Disadvantages:  patterns of dominance and leadership tend to develop; does not take into account irregular attendance.

GROUPS:  MULTIPLE?

Preferable to  have  several equal-ability and cross-ability  groups organized and ready to deploy,  depending upon the activity.  Wise teachers will not rely exclusively  on any  one pattern but will call on all of them,  according to which one is best for the skill being practiced.

OVERCOMING RESISTANCE.

Give it a fair trial:  be aware that student resistance to grouping is common, but normally  short-lived.

ENCOURAGES STUDENT RESPONSIBILITY.

Advantages:  more is demanded of the student, promotes new behaviors and problem solving, but biggest innovation is students decide what they want to learn and how hard they want to work.

-         This chapter is about classroom management and how it is most effective. A whole class activity is good for community building but group work is needed for get at other aspects for the multi – level students. Group sizes, number and ability levels in the 4 skills of English should be considered because these factors and combinations of them can enhance different lessons.

What was the most interesting part of the reading for you?

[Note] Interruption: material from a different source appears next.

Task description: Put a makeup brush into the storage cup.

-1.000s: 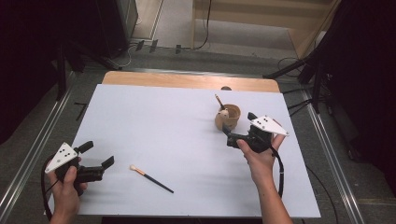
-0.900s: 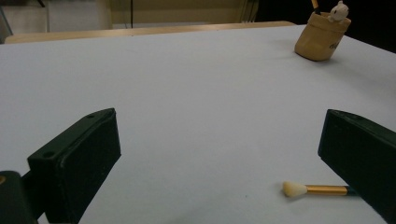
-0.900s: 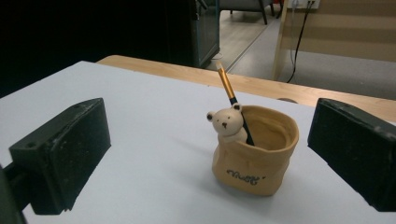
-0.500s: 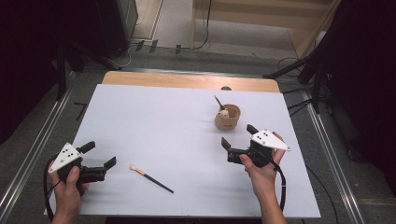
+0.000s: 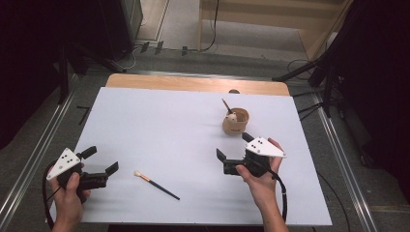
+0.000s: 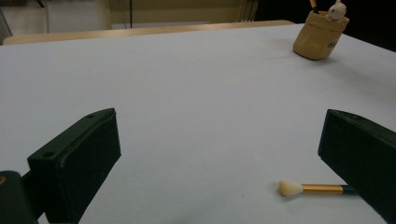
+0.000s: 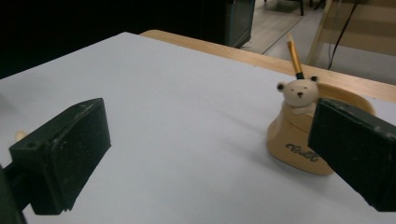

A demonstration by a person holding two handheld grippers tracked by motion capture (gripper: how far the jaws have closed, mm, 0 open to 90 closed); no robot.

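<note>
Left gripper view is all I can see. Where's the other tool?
Observer: The right tool is close to the cup, on the person's side of it, open and empty.
Operator: What's the white thing on the cup?
Observer: A little bear with a face, sitting on the rim.
Operator: Where does the brush go behind my jaw?
Observer: The brush has a thin dark handle. It lies between both tools, nearer the left tool.

Dark script on the holder [image 7: 303, 151] — too blurred to read.
</note>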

-         The author stresses that the teacher must learn to relinquish the “traditional”  role of teacher and  act more in the role of a facilitator.  Listening in on the typical traditional  class, one wonders if student learning can possibly be  optimum --when the teacher is the one doing most of the talking!  It is when the teacher can relinquish this overt leadership role that ESOL learners, adults with valuable life experiences and a range of abilities,  are  subjects, not   objects, of their own learning.  With the  students making their own decisions to learn, they  can and will work out their own solutions to problems  --if the teacher can resist interfering!

-         The part that talked about grouping according to abilities and how each combination can be better targeted for specific language instruction. Also, the point about combining personalities- which I consider to be one of the biggest factors in classroom management in an ESL class.

How might what you read influence your instructional practice?

-         As director of this program,  I do not regularly  serve  as an instructor.  However, I am enticed and intrigued to try  out this multilevel approach.  With only four ESOL students currently  enrolled in our program  we are,  perhaps, limited in what we might achieve , but it might be worth a try.

-         I will group the more talkative, outgoing ones together and group the quiet ones together, which I usually don’t do.

What benefits may result from this influence?

-         Obviously,  the instructor would have the benefit of being challenged in a new way.  Reciprocally,   we would hope that the students might enjoy  this new arrangement and benefit from this new approach.

-         I think the quiet ones will get more of a chance to talk and the talkative ones will have to listen – or at least one of them will!

What challenges might arise?

-         Foremost  would be finding a class meeting time that would work for all four ESOL students.  The other would be finding the time  to  plan and develop a viable multilevel  curriculum  based on various groupings.  Additional expenses may be incurred in the research,  purchase, and preparation of materials.

-         The same challenge will be the one mentioned in the book, which is having different people on different days and them getting an understanding of the directions so that we all don’t feel like we are doing something new more than getting into the lesson.

What would you like to study further?

-         I've looked over the  resources and references cited in the text and would like to follow up on many  of them.   Some of the authors (Elsa Auerbach, Steve Krashen)  I am already  familiar with and even have  some of their books in my library.  Other texts and authors  cited sound very  inviting.

-         I would like more on classroom management dealing with personalities and cultural differences – the things beyond the ‘4 skills’. In my class everyone is kind, but come in with cultural concepts of what school is, what they should do, others should do. Some cultures are very oral; others don’t speak much in school. I am always thinking of how to balance these personalities and how to best serve them in a group.